A escola foi um sonho seu que há cinco anos saiu do papel. Qual é o seu desejo para a Germinare nos próximos 5, 10 ou 15 anos?
Que cada um desses 600 alunos se torne um empresário muito bem-sucedido e consiga abrir mais uma Germinare. É curioso como estamos despertando nessa meninada o interesse pelo mundo corporativo e tudo que diz respeito a ele. Recentemente, fizemos um plano de leitura de livros empresariais com um objetivo prático: queremos que os ídolos desses meninos sejam pessoas que fizeram a diferença. Para muitos deles, por exemplo, um grande ídolo é o Mark Zuckerberg, o jovem empreendedor que criou o Facebook.
Dessa lista de leitura, tem algum livros preferido?
Não tenho um predileto, mas boa parte das recomendações foi minha. A biografia do Barão de Mauá (o livro Mauá, Empresário do Império, de Jorge Caldeira, Cia. Das Letras), por exemplo, tem uma lição muito importante para oferecer a esses meninos e meninas. Aos 9 anos de idade, Mauá começou a trabalhar na contabilidade da empresa do tio e, pouco depois, se tornou o homem que tinha 30% do PIB do Brasil. Isso aconteceu há mais de 200 anos e ele é a prova de que é possível começar cedo. Nossas crianças começam aos 11 anos, ou seja, já estão até atrasados se comparados ao Barão. Claro, estou brincando, mas tenho certeza de que a Germinare ainda vai nos dar muito orgulho.
Que lições você tem aprendido com as crianças?
No convívio com esses meninos e meninas, tenho aprendido muito. A primeira lição: não subestimar a enorme capacidade que eles têm. Quando a gente envelhece, muitas vezes acaba deixando de acreditar no potencial dos mais jovens e eles são ávidos por conhecimento. Essa é a melhor fase para formar pessoas e ensinar a elas o que é realmente relevante para suas vidas. É o momento que estamos abertos para o conhecimento, que estamos dispostos a absorver experiências, sem sentimentos que só atrasam a humanidade. Essas crianças não têm inveja, não têm egoísmo. É uma idade muito bonita e fico feliz em perceber que pessoas capazes e inteligentes independem de classe social.
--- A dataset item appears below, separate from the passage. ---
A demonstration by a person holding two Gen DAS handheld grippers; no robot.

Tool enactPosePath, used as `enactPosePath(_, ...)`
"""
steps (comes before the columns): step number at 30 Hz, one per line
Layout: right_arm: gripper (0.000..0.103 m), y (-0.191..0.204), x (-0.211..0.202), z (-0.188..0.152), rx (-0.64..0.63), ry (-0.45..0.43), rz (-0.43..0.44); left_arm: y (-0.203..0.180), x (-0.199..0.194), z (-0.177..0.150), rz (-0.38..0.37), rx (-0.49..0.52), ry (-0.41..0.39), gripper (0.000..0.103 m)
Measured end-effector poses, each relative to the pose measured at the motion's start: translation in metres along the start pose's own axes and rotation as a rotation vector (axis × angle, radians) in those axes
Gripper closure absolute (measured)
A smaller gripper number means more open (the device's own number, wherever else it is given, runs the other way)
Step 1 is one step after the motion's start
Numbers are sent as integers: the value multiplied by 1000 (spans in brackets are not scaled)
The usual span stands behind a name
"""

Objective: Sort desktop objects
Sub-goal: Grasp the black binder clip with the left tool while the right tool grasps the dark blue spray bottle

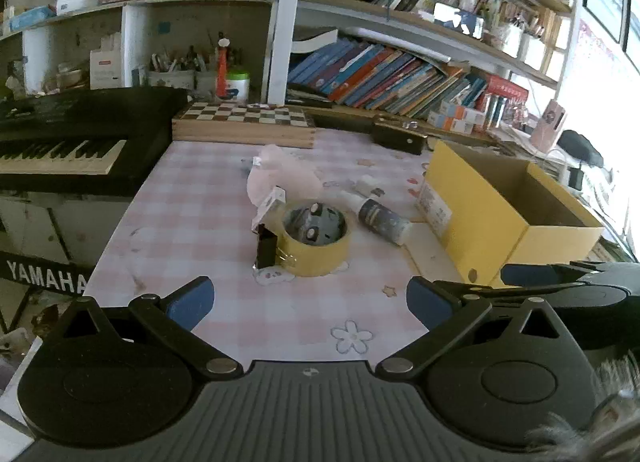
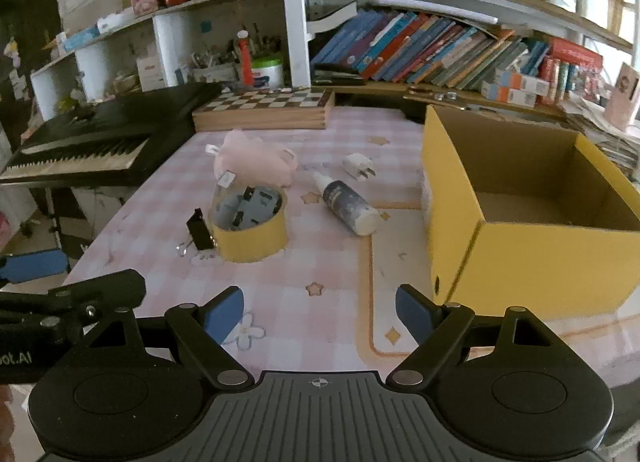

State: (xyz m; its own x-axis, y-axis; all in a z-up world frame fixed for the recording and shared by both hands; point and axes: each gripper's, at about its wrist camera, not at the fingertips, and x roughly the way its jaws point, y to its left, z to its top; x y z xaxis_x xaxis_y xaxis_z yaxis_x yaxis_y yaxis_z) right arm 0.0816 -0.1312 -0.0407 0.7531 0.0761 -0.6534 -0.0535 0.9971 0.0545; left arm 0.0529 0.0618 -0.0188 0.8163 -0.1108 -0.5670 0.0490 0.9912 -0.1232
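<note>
A yellow tape roll [image 1: 316, 242] [image 2: 250, 227] stands mid-table with a grey toy car [image 1: 314, 223] [image 2: 252, 207] inside it. A black binder clip [image 1: 266, 248] [image 2: 200, 232] leans on its left side. Behind it lies a pink plush [image 1: 280, 175] [image 2: 252, 159]. A dark bottle with a white cap [image 1: 380, 217] [image 2: 348, 205] lies to the right, and a white plug [image 2: 358, 165] lies beyond it. An open yellow box [image 1: 492, 225] [image 2: 520, 229] stands at the right. My left gripper [image 1: 310, 302] and right gripper [image 2: 320, 316] are both open and empty, short of the objects.
A black keyboard [image 1: 68, 141] [image 2: 100, 137] borders the table's left side. A chessboard box [image 1: 244, 123] [image 2: 264, 107] lies at the back, under bookshelves. The right gripper shows at the right edge of the left wrist view [image 1: 568, 282].
</note>
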Motion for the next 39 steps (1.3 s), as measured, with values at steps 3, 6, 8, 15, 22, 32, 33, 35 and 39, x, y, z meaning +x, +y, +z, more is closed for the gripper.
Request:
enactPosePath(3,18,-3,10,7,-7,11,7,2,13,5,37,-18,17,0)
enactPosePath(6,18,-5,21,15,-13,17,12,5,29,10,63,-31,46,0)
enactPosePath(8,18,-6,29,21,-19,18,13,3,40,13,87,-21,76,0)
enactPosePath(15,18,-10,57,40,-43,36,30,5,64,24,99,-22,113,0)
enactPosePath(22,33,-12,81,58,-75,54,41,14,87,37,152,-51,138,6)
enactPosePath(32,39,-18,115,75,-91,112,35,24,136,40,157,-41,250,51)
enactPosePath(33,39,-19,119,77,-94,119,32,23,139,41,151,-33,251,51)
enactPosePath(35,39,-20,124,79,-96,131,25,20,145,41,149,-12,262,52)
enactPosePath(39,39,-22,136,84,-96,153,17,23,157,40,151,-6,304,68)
Temos muitos alunos que vieram da escola pública, que não têm muitos recursos em casa, acordam às 4h30, pegam dois ônibus e um metrô para poder chegar à Germinare às 7 horas e encarar dez horas de aula. Mas a capacidade dele não difere nada em relação à de alunos que vivem outra realidade social, em escolas pagas e caríssimas. Intelectualmente, eles são iguais. A vontade é que faz toda a diferença.